WHAT YOU NEED TO DO = Quote, with no changes, the lines that run from the top of the material to the line with "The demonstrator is", both included.

PROVIDED MATERIAL =

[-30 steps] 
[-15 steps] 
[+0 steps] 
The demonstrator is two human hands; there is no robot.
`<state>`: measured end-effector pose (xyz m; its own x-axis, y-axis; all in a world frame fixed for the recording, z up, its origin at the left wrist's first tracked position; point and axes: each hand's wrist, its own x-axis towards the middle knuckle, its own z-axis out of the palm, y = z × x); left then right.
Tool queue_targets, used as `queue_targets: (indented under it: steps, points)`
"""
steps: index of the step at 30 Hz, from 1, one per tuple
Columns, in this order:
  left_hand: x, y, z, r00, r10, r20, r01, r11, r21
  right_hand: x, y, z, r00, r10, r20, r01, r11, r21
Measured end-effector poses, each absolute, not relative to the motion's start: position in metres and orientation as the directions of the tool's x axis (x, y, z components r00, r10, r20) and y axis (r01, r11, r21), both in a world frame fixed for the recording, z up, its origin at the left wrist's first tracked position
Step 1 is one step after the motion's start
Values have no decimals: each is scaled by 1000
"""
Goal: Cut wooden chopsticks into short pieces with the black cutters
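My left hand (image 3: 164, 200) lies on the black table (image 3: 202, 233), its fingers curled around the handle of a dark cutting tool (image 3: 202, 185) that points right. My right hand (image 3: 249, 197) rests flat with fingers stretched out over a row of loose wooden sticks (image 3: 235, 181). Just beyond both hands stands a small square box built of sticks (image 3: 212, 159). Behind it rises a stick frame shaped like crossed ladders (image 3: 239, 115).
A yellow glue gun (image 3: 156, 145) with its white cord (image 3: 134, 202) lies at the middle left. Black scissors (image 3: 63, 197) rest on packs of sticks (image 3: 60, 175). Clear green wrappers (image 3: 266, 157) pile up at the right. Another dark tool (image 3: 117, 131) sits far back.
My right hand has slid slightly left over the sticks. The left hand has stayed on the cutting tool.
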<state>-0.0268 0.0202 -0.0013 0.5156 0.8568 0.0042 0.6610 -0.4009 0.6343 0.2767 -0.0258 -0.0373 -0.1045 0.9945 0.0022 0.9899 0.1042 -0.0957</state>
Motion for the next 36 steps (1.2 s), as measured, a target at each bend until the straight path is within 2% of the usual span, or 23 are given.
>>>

TASK ANSWER =
[-30 steps] 
[-15 steps] 
[+0 steps] 
The demonstrator is two human hands; there is no robot.

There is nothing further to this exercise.